## Exercise objective
Each line of the records that holds the word "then" should be copied out.

==== Data provided

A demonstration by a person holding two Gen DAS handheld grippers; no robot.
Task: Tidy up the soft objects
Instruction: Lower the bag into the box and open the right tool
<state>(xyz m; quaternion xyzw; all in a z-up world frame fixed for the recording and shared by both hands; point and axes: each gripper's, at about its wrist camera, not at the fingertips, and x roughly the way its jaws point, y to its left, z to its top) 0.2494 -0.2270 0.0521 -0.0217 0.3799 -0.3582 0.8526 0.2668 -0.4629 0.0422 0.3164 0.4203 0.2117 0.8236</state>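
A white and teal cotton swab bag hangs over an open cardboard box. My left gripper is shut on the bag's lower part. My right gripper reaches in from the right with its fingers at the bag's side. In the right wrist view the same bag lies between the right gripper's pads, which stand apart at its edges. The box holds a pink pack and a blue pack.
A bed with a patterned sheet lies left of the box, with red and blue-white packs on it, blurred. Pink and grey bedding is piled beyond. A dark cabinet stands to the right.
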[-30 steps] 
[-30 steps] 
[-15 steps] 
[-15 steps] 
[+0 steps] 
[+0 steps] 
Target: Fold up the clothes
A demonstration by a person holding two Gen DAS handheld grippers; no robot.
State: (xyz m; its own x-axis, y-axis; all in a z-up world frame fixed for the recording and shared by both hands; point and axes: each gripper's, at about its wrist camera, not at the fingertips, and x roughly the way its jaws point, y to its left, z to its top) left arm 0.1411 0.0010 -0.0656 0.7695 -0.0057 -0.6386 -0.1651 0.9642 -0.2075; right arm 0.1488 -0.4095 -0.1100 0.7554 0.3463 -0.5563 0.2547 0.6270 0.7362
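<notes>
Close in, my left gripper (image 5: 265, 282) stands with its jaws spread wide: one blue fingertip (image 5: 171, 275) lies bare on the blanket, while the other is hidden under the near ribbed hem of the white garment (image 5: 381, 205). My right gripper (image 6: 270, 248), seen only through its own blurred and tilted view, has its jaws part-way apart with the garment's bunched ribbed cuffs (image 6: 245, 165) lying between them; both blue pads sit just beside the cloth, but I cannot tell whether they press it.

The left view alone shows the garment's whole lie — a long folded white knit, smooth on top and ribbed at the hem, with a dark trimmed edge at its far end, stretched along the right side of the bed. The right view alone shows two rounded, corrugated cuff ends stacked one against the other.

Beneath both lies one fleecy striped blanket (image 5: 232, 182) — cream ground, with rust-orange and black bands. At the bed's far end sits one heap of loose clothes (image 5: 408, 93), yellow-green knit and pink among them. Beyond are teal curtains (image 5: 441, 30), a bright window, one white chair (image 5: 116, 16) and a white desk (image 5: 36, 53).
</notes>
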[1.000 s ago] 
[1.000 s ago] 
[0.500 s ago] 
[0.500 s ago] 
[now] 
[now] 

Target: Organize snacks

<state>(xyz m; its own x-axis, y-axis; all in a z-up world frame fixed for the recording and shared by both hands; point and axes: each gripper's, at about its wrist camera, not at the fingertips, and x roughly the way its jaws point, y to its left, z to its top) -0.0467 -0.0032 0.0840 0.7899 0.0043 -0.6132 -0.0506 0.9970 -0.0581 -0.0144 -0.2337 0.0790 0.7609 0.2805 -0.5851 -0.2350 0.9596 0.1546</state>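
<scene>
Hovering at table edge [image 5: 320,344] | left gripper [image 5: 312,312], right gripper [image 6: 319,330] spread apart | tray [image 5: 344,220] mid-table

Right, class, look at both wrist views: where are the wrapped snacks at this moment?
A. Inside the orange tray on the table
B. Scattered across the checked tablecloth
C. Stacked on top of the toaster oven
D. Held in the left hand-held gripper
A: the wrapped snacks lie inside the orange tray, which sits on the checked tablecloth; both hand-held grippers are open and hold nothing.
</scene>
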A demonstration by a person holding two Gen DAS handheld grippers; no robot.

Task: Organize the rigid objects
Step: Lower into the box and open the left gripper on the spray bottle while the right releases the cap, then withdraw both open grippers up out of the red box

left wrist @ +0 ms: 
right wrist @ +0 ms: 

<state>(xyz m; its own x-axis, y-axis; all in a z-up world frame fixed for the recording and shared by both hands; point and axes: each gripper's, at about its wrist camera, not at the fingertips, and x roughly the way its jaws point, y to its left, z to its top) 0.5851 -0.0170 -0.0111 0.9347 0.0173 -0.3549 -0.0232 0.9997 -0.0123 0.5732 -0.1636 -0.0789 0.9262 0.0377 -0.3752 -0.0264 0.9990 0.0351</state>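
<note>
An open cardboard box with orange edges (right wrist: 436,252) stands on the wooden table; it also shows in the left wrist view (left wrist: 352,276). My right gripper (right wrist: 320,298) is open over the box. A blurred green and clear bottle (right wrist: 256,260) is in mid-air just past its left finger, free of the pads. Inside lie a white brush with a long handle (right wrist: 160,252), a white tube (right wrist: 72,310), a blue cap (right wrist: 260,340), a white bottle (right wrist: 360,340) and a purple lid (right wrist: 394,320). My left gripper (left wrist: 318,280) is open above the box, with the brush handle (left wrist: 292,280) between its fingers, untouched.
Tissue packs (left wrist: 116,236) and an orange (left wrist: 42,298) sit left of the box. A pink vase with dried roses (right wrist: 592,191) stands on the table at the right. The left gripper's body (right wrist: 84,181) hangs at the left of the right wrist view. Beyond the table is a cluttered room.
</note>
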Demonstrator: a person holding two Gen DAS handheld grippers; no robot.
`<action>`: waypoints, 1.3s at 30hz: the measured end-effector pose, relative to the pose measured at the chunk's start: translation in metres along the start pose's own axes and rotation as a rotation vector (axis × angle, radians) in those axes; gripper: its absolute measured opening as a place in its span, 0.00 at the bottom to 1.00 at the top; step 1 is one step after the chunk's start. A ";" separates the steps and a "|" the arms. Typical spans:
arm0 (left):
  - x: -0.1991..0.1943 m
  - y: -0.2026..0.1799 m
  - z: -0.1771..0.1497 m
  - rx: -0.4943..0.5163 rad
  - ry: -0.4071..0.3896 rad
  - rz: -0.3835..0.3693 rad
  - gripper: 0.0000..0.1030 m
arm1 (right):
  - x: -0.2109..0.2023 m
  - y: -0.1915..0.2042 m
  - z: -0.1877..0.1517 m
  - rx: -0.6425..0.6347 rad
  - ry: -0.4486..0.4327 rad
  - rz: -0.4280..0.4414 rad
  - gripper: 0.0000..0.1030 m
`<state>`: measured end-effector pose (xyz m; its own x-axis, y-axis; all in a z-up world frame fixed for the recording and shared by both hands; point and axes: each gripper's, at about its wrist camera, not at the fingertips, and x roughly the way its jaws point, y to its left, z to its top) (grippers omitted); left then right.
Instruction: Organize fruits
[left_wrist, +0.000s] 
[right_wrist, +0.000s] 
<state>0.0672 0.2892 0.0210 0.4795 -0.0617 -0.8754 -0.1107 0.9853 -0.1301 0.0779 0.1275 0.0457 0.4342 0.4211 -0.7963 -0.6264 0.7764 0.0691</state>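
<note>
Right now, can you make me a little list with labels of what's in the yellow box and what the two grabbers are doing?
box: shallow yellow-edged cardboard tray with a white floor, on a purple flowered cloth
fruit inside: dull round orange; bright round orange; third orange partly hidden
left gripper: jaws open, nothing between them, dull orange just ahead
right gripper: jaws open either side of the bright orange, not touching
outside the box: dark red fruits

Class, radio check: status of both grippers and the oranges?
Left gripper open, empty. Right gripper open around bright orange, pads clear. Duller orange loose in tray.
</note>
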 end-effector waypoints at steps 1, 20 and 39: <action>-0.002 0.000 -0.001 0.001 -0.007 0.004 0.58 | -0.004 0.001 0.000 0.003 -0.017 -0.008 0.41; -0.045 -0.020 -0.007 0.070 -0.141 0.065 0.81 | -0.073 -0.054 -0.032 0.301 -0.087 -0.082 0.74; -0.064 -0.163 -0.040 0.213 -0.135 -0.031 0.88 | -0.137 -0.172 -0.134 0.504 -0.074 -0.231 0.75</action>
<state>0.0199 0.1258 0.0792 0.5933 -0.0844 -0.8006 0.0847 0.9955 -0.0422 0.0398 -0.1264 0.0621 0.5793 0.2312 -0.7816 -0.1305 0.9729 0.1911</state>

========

## Reply to the exercise
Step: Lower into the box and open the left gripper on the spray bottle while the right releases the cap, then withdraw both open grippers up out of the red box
`<state>`: measured end-effector pose (xyz m; its own x-axis, y-axis; all in a z-up world frame fixed for the recording and shared by both hands; point and axes: each gripper's, at about its wrist camera, not at the fingertips, and x roughly the way its jaws point, y to its left, z to its top) (grippers omitted); left then right.

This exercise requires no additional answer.